Any film not made for mass audiences is always at risk of sliding into a montage of first world problems, such is the class barrier that remains in the film industry. Frankie is a great example of this pitfall, telling the story of a legendary European film star (Isabelle Huppert, who else?) as she assembles her family of lawyers, bankers, and luxury restaurant owners to help her face her impending mortality.
It’s hard to settle into the film even without these white-collar protagonists, with writer-director Ira Sachs and co-writer Mauricio Zacharias’ awkward, stagey dialogue struggling to introduce the large cast with any kind of grace or subtlety. Sachs’ static directorial style doesn’t help either, blocking the action in flat, wide two-shots and editing clunkily between setups with little imagination.
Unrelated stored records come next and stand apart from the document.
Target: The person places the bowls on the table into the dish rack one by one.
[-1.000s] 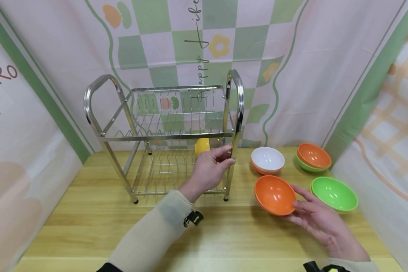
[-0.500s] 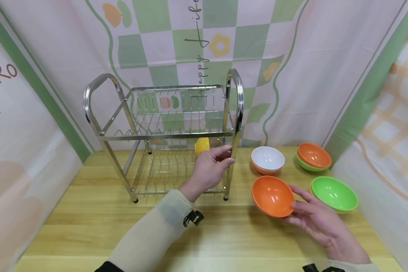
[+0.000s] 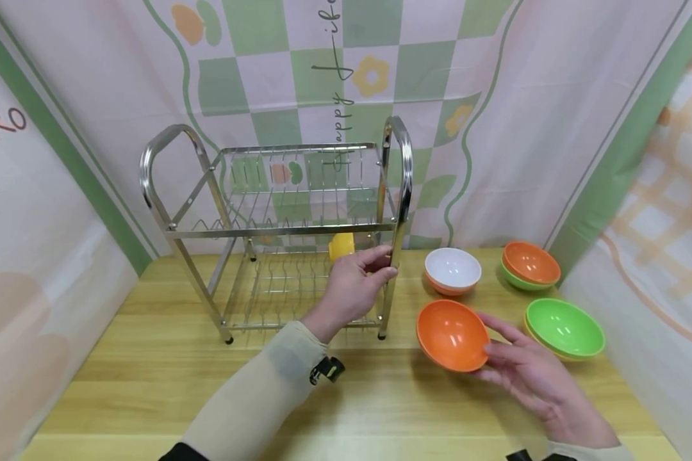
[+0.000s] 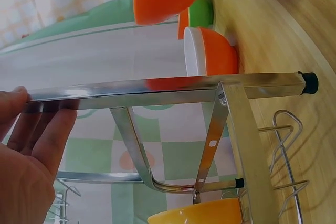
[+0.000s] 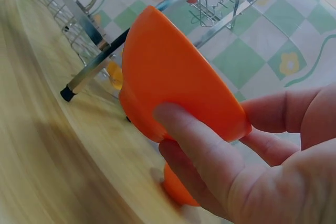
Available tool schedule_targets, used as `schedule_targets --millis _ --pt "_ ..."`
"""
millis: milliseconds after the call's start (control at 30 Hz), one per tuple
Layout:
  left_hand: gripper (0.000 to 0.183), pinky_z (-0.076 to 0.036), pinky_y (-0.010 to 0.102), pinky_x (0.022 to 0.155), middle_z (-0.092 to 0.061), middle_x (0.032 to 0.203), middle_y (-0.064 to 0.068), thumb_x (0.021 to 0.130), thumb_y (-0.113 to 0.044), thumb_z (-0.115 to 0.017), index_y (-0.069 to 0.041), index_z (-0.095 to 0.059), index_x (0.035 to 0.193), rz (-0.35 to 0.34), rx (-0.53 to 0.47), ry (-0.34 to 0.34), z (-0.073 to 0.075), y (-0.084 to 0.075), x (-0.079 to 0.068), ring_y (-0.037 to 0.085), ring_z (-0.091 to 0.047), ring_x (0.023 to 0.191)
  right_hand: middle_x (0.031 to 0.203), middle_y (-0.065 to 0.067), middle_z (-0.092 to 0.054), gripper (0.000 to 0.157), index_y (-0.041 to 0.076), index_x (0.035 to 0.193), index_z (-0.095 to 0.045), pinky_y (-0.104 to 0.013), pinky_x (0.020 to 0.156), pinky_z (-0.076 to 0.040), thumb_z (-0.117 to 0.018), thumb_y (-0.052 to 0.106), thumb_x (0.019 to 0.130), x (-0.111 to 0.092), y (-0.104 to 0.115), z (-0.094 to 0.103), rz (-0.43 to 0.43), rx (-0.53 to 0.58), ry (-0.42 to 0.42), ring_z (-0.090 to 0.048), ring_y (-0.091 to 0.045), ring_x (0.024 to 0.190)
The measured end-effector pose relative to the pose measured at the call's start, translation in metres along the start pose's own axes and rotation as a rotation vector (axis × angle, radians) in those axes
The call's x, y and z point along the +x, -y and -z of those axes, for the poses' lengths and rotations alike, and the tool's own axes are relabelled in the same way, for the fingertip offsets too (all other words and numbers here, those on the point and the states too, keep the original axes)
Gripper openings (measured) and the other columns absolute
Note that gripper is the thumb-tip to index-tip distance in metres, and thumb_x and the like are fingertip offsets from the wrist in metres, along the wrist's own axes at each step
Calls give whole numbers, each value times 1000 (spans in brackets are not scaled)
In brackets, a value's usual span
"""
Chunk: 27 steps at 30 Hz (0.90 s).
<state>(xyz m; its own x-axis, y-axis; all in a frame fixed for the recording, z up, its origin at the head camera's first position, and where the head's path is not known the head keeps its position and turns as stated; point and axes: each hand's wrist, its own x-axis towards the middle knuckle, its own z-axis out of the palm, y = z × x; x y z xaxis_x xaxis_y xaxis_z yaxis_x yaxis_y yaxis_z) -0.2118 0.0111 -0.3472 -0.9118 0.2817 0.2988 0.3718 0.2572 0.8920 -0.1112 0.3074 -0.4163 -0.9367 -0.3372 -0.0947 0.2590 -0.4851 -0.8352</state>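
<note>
One orange bowl (image 3: 452,336) within R grip (image 3: 536,381), prob. off table (image 3: 380,410), L grip (image 3: 352,288) round rack-post (image 4: 173,92)

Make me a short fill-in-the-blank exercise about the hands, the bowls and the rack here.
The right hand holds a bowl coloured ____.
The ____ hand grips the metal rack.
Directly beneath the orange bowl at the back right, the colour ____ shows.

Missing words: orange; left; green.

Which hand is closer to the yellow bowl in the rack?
Left. The left hand grips the rack post just in front of the yellow bowl; the right hand, farther right, holds an orange bowl.
</note>
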Motion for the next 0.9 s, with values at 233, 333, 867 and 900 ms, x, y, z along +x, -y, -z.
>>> schedule_targets --millis 233,333,867,900 --pt "40 -56 23 72 -69 101 -5 93 -17 -73 -19 -66 133 39 -3 12 -3 -2 -2 11 -65 92 126 -12 -60 49 20 131 -66 -51 89 -52 -43 -11 100 -1 0 -5 -11 -4 -21 -62 -36 110" --pt "43 -55 22 79 -68 112 -4 94 -17 -72 -18 -62 137 22 -29 22 -2 -4 -6 11 -65 102 125 -13 -60 49 21 130 -67 -51 89 -52 -44 -10 100 -1 1 -6 -19 -12 -26 -62 -35 110" --pt "90 -42 46 103 -19 160 -15 82 -43 -82 -50 -26 152 116 -145 87 35 -6 -73 19 -25 144 127 -14 -62 48 22 133 -65 -50 89 -52 -41 -8 103 -2 8 -19 -22 -31 37 -63 -34 111" --pt "89 -43 47 102 -21 159 -15 82 -40 -83 -49 -28 152 110 -172 93 35 -6 -77 20 -26 143 127 -14 -62 48 21 133 -64 -50 89 -53 -40 -7 103 -2 9 -21 -22 -28 44 -63 -34 110"
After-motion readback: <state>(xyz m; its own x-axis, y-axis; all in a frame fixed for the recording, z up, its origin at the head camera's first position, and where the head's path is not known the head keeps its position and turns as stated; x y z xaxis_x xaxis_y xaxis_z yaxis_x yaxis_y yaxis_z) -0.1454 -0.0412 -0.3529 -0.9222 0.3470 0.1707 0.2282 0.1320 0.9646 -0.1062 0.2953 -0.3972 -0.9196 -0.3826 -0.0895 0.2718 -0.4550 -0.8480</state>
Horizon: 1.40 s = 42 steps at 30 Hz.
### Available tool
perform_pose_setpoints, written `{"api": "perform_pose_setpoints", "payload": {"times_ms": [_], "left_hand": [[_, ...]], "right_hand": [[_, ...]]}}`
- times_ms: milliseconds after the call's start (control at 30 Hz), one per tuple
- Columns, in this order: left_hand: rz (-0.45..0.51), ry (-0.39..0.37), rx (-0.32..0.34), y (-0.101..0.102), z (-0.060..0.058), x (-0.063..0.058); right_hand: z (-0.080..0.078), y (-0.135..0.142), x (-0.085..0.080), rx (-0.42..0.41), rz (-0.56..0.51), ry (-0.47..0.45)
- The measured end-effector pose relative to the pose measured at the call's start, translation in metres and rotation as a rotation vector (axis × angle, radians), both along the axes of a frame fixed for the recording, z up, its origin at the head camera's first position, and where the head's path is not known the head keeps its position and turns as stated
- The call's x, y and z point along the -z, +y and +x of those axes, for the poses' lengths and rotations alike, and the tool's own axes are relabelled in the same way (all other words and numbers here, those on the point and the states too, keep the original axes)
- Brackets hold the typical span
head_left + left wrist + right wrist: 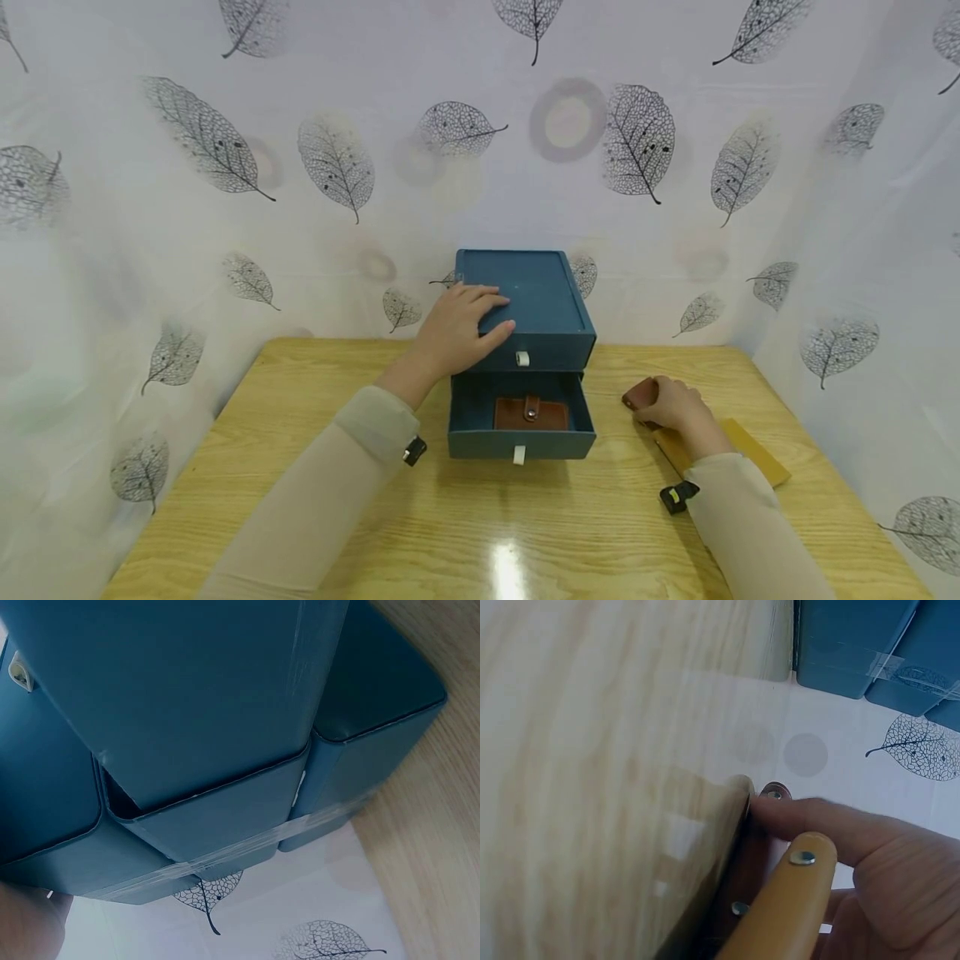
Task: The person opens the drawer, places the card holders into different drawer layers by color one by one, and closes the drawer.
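Observation:
A two-tier blue drawer box (525,292) stands at the middle of the table. My left hand (461,327) rests on the left part of its top, fingers stretched out; in the left wrist view only a bit of that hand shows at the lower left. Inside the pulled-out lower drawer (465,444) lies a brown wallet (551,414) with a snap strap. To the right, my right hand (677,408) pinches a reddish-brown leather wallet (641,392). Just below that hand is a mustard-yellow wallet (753,450), partly covered by the wrist; its strap (784,907) has a metal snap.
The wooden table (300,467) reaches back to a pale curtain (420,50) printed with leaves. White pull tabs mark both drawers, the upper one (522,358) pushed in. Clear tape (225,859) runs across the box's side in the left wrist view.

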<state>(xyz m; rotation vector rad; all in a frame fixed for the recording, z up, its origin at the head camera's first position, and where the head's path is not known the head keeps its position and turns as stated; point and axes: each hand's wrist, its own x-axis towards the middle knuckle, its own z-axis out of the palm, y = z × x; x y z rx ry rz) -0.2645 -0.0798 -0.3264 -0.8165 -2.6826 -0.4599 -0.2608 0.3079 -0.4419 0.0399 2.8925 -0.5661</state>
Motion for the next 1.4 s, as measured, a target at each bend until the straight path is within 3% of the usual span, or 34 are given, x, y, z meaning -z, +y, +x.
{"api": "perform_pose_setpoints", "payload": {"times_ms": [700, 1400], "left_hand": [[0.004, -0.007, -0.002, 0.0, 0.001, 0.0], [-0.003, -0.007, -0.003, 0.001, 0.0, 0.0]], "right_hand": [[0.001, -0.002, -0.001, 0.006, -0.013, 0.012], [-0.014, 0.0, 0.009, 0.07, -0.1, 0.362]]}}
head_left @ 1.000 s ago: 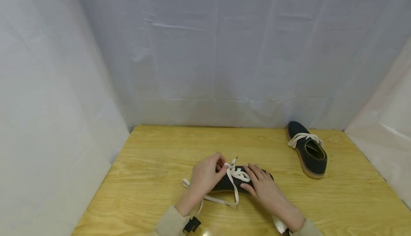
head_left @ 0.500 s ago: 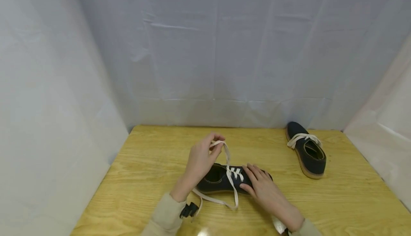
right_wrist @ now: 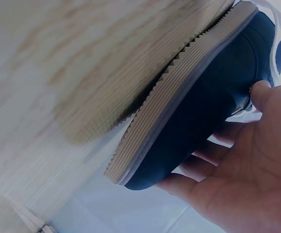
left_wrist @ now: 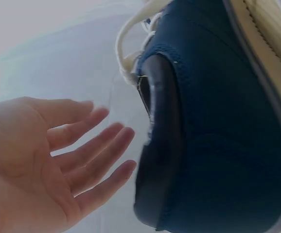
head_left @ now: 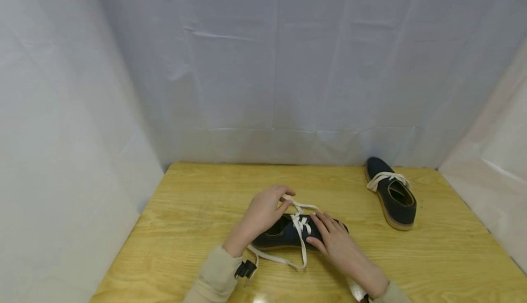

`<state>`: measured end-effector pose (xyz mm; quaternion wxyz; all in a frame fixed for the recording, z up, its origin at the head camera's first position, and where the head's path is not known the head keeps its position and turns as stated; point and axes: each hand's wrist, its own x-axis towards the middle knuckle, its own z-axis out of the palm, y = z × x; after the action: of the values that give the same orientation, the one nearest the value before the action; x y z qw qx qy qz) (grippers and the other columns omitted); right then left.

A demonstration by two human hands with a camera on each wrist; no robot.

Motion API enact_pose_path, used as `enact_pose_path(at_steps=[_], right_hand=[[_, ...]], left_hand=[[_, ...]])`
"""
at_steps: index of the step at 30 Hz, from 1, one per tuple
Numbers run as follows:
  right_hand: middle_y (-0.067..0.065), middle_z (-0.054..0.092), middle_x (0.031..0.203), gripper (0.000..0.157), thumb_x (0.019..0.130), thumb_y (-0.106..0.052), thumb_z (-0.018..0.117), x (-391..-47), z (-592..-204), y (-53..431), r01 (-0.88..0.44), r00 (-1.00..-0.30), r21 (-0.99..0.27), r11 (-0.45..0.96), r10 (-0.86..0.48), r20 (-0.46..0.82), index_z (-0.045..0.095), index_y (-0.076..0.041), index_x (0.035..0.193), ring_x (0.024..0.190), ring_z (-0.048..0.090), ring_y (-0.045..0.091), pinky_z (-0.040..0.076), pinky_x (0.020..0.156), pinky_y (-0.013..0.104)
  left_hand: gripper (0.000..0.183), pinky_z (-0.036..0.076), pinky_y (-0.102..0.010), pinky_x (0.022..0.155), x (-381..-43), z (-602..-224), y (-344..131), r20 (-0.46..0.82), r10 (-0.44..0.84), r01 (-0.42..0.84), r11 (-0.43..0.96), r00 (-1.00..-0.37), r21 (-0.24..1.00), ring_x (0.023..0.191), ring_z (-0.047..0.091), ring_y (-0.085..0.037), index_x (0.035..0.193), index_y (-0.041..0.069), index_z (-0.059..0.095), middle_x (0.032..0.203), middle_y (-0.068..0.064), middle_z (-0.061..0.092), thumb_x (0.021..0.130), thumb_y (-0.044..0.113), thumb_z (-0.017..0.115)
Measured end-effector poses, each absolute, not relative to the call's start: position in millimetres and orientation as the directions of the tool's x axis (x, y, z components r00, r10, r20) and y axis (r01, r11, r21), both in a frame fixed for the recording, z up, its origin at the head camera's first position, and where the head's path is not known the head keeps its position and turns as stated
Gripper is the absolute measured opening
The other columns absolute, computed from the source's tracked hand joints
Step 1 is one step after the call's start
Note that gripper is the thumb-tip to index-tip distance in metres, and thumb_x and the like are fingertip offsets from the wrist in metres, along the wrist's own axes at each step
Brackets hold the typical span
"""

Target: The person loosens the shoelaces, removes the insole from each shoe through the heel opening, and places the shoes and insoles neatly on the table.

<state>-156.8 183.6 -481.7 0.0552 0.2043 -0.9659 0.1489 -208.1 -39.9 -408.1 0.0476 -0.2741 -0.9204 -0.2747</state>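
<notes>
A dark navy shoe [head_left: 288, 238] with white laces lies sideways at the front middle of the table, toe to the right. My right hand [head_left: 337, 243] holds its toe end, thumb on the near side and fingers across the top. Above the opening is my left hand [head_left: 265, 209], beside a white lace [head_left: 306, 206] that arcs over the far side. In the left wrist view the fingers [left_wrist: 99, 165] are loosely spread with nothing visible between them. Another lace end [head_left: 273, 259] trails along the near side onto the table. The right hand hides the toe.
A second navy shoe [head_left: 389, 193] with tied white laces stands at the back right of the wooden table [head_left: 214, 188]. Pale sheeting [head_left: 230, 88] hangs behind and along both sides. A small black clip [head_left: 245, 269] is at the left sleeve.
My left hand pulled a lace up from the shoe, and the tangle over the eyelets came loose. It has since lowered, and that lace drooped to the far side. My right hand stayed put.
</notes>
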Motion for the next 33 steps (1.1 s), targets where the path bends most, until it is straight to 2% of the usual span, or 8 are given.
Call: enact_pose_path(at_steps=[5, 12, 17, 23, 29, 33], right_hand=[[0.022, 0.046, 0.152, 0.062, 0.103, -0.044, 0.055, -157, -482, 184, -0.407, -0.912, -0.263, 0.875, -0.375, 0.167, 0.049, -0.002, 0.149, 0.140, 0.044, 0.042, 0.039, 0.106, 0.063], [0.022, 0.047, 0.151, 0.061, 0.103, -0.042, 0.057, -157, -484, 184, -0.416, -0.907, -0.256, 0.873, -0.377, 0.187, 0.049, -0.002, 0.148, 0.139, 0.044, 0.042, 0.040, 0.106, 0.063], [0.022, 0.048, 0.151, 0.061, 0.102, -0.040, 0.058, -158, -484, 184, -0.417, -0.906, -0.263, 0.870, -0.376, 0.194, 0.050, -0.002, 0.148, 0.139, 0.045, 0.043, 0.040, 0.106, 0.063], [0.022, 0.048, 0.150, 0.061, 0.102, -0.041, 0.058, -157, -483, 182, -0.418, -0.906, -0.263, 0.870, -0.378, 0.188, 0.050, -0.002, 0.148, 0.139, 0.045, 0.043, 0.040, 0.105, 0.064], [0.023, 0.050, 0.148, 0.060, 0.102, -0.040, 0.059, -157, -484, 182, -0.430, -0.899, -0.257, 0.866, -0.382, 0.215, 0.051, -0.001, 0.147, 0.137, 0.047, 0.043, 0.041, 0.104, 0.064], [0.023, 0.051, 0.147, 0.059, 0.102, -0.039, 0.060, -157, -485, 182, -0.436, -0.894, -0.251, 0.864, -0.383, 0.233, 0.052, -0.001, 0.146, 0.136, 0.048, 0.043, 0.042, 0.103, 0.063]], left_hand=[[0.012, 0.056, -0.034, 0.082, -204, -414, -44, 0.205, 0.519, 0.548, 0.689, -0.830, 0.475, 0.099, 0.069, -0.019, 0.108, 0.016, 0.075, 0.111, -0.001, 0.072, 0.099, 0.022, 0.069], [0.011, 0.055, -0.031, 0.083, -200, -422, -43, 0.204, 0.542, 0.569, 0.682, -0.815, 0.460, 0.097, 0.069, -0.014, 0.105, 0.019, 0.077, 0.106, 0.005, 0.074, 0.094, 0.023, 0.074], [0.006, 0.054, -0.028, 0.077, -200, -426, -38, 0.249, 0.524, 0.576, 0.685, -0.815, 0.446, 0.088, 0.069, -0.010, 0.098, 0.021, 0.077, 0.097, 0.007, 0.074, 0.094, 0.024, 0.075], [0.006, 0.055, -0.026, 0.073, -198, -425, -36, 0.281, 0.507, 0.578, 0.683, -0.815, 0.445, 0.087, 0.070, -0.009, 0.100, 0.018, 0.076, 0.096, 0.005, 0.075, 0.096, 0.021, 0.073], [0.004, 0.054, -0.023, 0.073, -192, -419, -32, 0.337, 0.572, 0.661, 0.689, -0.748, 0.297, 0.083, 0.067, -0.007, 0.098, 0.017, 0.073, 0.094, 0.006, 0.071, 0.097, 0.019, 0.071], [0.002, 0.055, -0.028, 0.080, -188, -417, -27, 0.365, 0.629, 0.717, 0.669, -0.686, 0.195, 0.081, 0.065, -0.005, 0.098, 0.019, 0.071, 0.091, 0.008, 0.068, 0.096, 0.021, 0.071]])
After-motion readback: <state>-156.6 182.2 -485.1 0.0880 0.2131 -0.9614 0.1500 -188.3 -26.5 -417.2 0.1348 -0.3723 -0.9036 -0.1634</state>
The cast is a real mixed bag, with a few wooden performances it would be rude to name. It may be sacrilege to suggest this, but even Huppert comes off badly – a fault that can largely be ascribed to her attempting the understandably difficult task of mostly performing in a second language.
Brendon Gleeson, Marisa Tomei, and Greg Kinnear are much better, bringing some real personality and naturalness to their roles. The latter pair share a standout scene which charts years of character development and emotional change in the space of mere minutes.
Despite this awful start, Frankie slowly wins you over with its languid, melancholy mood and fairytale tone. In the idyllic forests and beaches of Sintra, Portugal, time and place don’t seem to matter so much, creating a momentary crossroads in the life of every character.
Rui Poças’ photography is stunning (particularly the final shot) and does a lot to help sell Sachs’ uneven tone. This lightweight, tender family drama does just about enough to win you over by its heartfelt conclusion.
CAST: Isabelle Huppert, Marisa Tomei, Brendan Gleeson, Greg Kinnear, Sennia Nanua, Vinette Robinson
DIRECTOR: Ira Sachs
WRITERS: Ira Sachs, Mauricio Zacharias
SYNOPSIS: Three generations grappling with a life-changing experience during one day of a vacation in Sintra, Portugal, a historic town known for its dense gardens and fairy-tale villas and palaces.